• **What the task requires**:
Return all of the data exactly as written, without the pictures.

• **Information shown**:

- - - - - - -

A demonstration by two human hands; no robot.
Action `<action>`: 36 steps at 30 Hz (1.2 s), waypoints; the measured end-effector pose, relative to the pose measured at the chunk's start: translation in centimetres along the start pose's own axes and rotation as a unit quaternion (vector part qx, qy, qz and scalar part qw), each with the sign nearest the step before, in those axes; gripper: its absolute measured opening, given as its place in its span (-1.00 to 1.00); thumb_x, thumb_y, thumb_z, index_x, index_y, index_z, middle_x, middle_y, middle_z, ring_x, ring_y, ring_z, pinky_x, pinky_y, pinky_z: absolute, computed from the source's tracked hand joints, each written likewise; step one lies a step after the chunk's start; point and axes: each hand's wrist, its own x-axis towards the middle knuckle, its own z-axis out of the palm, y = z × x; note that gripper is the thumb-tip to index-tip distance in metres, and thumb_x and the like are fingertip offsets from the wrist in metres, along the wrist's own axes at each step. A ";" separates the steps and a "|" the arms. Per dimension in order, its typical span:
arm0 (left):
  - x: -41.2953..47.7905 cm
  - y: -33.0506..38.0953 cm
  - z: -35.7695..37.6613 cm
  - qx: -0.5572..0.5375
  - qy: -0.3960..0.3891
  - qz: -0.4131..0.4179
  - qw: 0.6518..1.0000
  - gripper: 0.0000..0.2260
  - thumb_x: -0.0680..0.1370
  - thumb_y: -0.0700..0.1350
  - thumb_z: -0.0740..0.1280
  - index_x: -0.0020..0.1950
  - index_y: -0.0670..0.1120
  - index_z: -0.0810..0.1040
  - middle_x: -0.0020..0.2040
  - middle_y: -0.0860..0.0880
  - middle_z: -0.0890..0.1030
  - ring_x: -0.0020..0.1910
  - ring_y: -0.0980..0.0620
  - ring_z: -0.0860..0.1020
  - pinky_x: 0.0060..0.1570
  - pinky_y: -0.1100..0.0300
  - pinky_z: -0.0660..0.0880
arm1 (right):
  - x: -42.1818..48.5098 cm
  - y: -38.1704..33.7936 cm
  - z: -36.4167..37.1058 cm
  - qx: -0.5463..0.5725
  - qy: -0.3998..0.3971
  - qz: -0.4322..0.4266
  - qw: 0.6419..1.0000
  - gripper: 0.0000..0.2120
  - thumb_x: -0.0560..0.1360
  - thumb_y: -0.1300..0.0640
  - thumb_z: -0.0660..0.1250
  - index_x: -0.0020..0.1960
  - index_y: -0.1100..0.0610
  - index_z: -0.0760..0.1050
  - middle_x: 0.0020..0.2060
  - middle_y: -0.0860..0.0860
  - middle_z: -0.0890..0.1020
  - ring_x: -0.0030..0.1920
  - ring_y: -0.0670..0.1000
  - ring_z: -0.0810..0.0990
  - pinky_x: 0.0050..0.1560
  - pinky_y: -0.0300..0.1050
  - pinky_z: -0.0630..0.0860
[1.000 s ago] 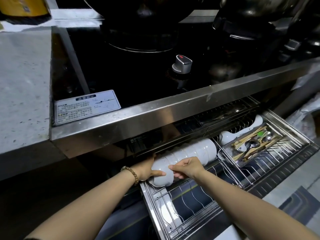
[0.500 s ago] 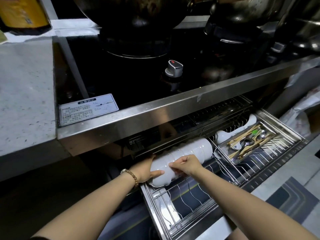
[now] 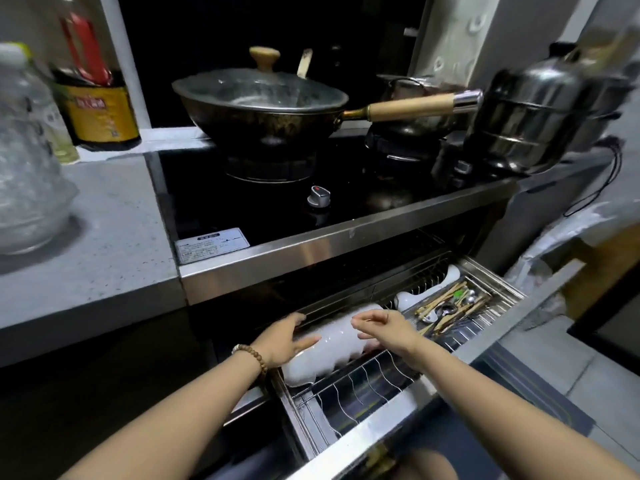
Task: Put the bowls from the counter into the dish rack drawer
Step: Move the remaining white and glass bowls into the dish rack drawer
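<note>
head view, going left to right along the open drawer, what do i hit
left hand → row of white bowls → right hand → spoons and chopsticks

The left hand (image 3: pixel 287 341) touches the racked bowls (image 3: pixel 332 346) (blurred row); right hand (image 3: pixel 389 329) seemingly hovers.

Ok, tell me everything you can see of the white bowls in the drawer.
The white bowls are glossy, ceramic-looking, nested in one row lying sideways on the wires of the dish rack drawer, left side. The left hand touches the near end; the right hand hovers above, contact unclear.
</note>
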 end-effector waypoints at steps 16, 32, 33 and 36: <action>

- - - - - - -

• **Result of the task**:
A demonstration by two human hands; no robot.
Action `<action>`: 36 steps at 30 Hz (1.2 s), waypoints; the measured end-effector pose, relative to the pose measured at the chunk's start: translation in centimetres along the start pose's own axes and rotation as a unit quaternion (vector part qx, qy, qz and scalar part qw), each with the sign nearest the step before, in those axes; gripper: its absolute measured opening, given as its place in its span (-1.00 to 1.00); thumb_x, thumb_y, thumb_z, index_x, index_y, index_z, middle_x, middle_y, middle_z, ring_x, ring_y, ring_z, pinky_x, pinky_y, pinky_z: absolute, computed from the source's tracked hand joints, each written likewise; step one lies a step after the chunk's start; point and axes: each hand's wrist, its own x-axis towards the middle knuckle, its own z-axis out of the palm, y = z × x; note that gripper is the thumb-tip to index-tip distance in metres, and thumb_x and the like are fingertip offsets from the wrist in metres, along the wrist's own axes at each step. A ";" separates the steps and a "|" the arms. Per dimension in order, its typical span:
arm0 (left):
  - x: -41.2953..47.7905 cm
  - y: -33.0506..38.0953 cm
  - z: -35.7695..37.6613 cm
  - qx: -0.5572..0.5375
  - qy: -0.3960..0.3891
  - qz: -0.4131..0.4179
  - qw: 0.6518..1.0000
  - gripper: 0.0000..0.2260
  - thumb_x: -0.0680..0.1370
  - thumb_y: -0.0700..0.1350
  - thumb_z: -0.0740..0.1280
  - index_x: -0.0020..0.1950
  - index_y: -0.0670..0.1120
  - index_z: -0.0810..0.1040
  - middle_x: -0.0020..0.2040
  - middle_y: -0.0860..0.0880
  - middle_z: -0.0890..0.1030
  - ring_x: -0.0020..0.1910
  - ring_y: -0.0980..0.0620
  - ring_z: -0.0860..0.1020
  - pinky_x: 0.0060..0.1570
  - pinky_y: -0.1100..0.0300
  - pinky_z: -0.0660..0.0880
arm1 (right):
  - x: -42.1818..48.5098 cm
  - y: -38.1704..33.7936 cm
  - z: -36.4167..37.1058 cm
  - qx: -0.5463..0.5725
  - qy: -0.3998..0.3971
  - qz: -0.4322..0.4266
  - qw: 0.6419..1.0000
  - gripper: 0.0000..0.2120
  - thumb_x: -0.0560..0.1360
  - thumb_y: -0.1300..0.0640
  - thumb_z: -0.0660..0.1250
  - index_x: -0.0020..0.1960
  - index_y: -0.1100..0.0610
  - index_z: -0.0760..0.1050
  - middle_x: 0.0020..0.2060
  - middle_y: -0.0860..0.0860
  - middle_z: -0.0890..0.1020
  - ring_x: -0.0030..0.1920
  - ring_y: -0.0670..0.1000
  - ring_z: -0.0810..0.0990
  - pinky_x: 0.0050..0.1560
  - pinky_y: -0.0300..0.1050
  - pinky_z: -0.0630..0.0860
[1.000 s ago] 
[0.500 s ago] 
[now] 
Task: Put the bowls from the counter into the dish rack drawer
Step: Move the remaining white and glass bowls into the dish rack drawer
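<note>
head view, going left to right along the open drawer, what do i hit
left hand → row of white bowls → right hand → spoons and chopsticks

The left hand (image 3: pixel 287 341) touches the racked bowls (image 3: pixel 332 346) (blurred row); right hand (image 3: pixel 389 329) seemingly hovers.

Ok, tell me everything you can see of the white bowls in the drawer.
The white bowls are glossy, ceramic-looking, nested in one row lying sideways on the wires of the dish rack drawer, left side. The left hand touches the near end; the right hand hovers above, contact unclear.
</note>
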 end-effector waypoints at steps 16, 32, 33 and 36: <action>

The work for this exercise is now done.